Roosevelt Speeds Drive Toward War
with Navy Budget

Will Spend Billion in Arms Program

Huge Outlay Bares War Aims of American Imperialism

(February 1938)


From Socialist Appeal, Vol. II No. 6, 5 February 1938, pp. 1 & 3.
Transcribed & marked up by Einde O’ Callaghan for the Encyclopaedia of Trotskyism On-Line (ETOL).


President Roosevelt’s message to Congress last week called for naval and military appropriations totalling one billion dollars, the greatest “preparedness” budget in the peace-time history of the country.

In 1932 the Democratic platform had attacked Hoover for burdening a tax-ridden populace with military and naval expenditures “approaching a billion dollars annually.” That is a thing of the past. In complete disregard of the express anti-war sentiment of the masses, Roosevelt continues spelling out the imperialist logic of his Chicago speech.
 

Stages of Policy

There he contemptuously jettisoned the laboriously constructed Neutrality policy of Congress; next he ordered American diplomatic participation, in the Brussels Conference; now comes the huge arms Bill; and on February 14 there is to be American participation in the British naval demonstration at Singapore.

Glib assurances are forthcoming that the appropriations are a measure of national defense.” But nobody need innocently imagine that “national defense” here merely means coastal defenses because it does not. As Admiral William D. Leahy made plain, it means the defense of American imperialist interests wherever they be.

It means for example the self-arrogated “defense” of the Latin and Caribbean Americans under the Monroe Doctrine. It means the defense of Standard Oil tankers on the Yangtze. Finally it means implementing the policy Roosevelt enunciated of the quarantine, which is another word for blockade, anywhere on the seven seas.
 

Pushed By Depression

American imperialism has emerged from its phase of temporary quiescence. To this the collapse of the: New Deal has powerfully contributed. The more catastrophic his domestic policies turn out, the more insistently Franklin (Happy Days Are Here Again) Roosevelt will turn in the direction of the world market.
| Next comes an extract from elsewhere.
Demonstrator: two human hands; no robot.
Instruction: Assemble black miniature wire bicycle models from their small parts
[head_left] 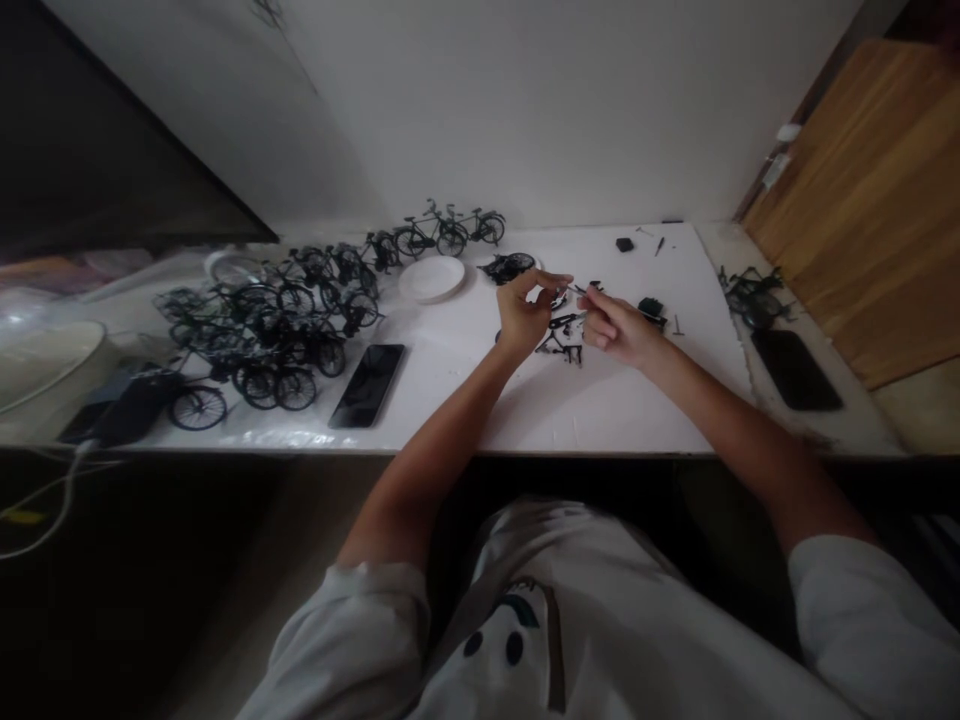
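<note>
Above the white board, my left hand (pixel 526 308) and my right hand (pixel 613 326) meet, both with fingers pinched. Between their fingertips is a small thin dark piece (pixel 576 289), too small to name. Which hand bears it more firmly is hard to see. Just under the hands lie black model bicycle parts, among them a frame (pixel 562 348), partly hidden by my fingers. A group of black wheels (pixel 508 266) rests behind my left hand. Right of my right hand sits a dark clump of small parts (pixel 651 310).
Many black model bicycles (pixel 262 310) crowd the left side, with more (pixel 450 232) along the wall. A white plate (pixel 432 279), a phone (pixel 367 386), a small black block (pixel 624 244), a screw-like piece (pixel 678 325) and a second dark phone (pixel 796 370) lie around. A wooden panel (pixel 862 220) stands right.
</note>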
Representative Maverick, a friend of the Administration, charges that “the New Deal has more or less abandoned all its economic ideals and is riding horses in all directions without getting anywhere.” The cost of living travels upwards. The millions of unemployed continue to add to their ranks. The trust busters and brain trustees are at sixes and sevens. The New Deal has labored mightily and alphabetically to produce another slump, in accord with the laws of a decaying capitalism.

As the keenest representative of the American ruling class, Roosevelt realizes that the predatory set-up of Versailles is in ruins. The struggle for redistribution of the world’s spoils, colonies, materials and markets is in process. In the future the post-war antagonism between the British Empire and American interests, temporarily tided over by the naval parity agreement, will again come to the fore. But at this juncture Roosevelt is captiously moving in the direction of Anglo-American collaboration against the lean hungry fascist powers, menacing the accumulated fat of both. The New York Times reports that the news of the Roosevelt message was received in London almost “as if Britain had won a war victory.”
 

Realize Mass Opposition

Roosevelt is aware that the masses are opposed to his imperialism. The Gallup Poll showed at least 60% of the electorate favoring withdrawal of U.S. forces from China, and an equal percentage in favor of the Ludlow amendment. The masses are hostile to the League of Nations, and the whole idea of “collective security.” But the forces of jingoism, militarism and social-patriotism are intent on swinging them into line.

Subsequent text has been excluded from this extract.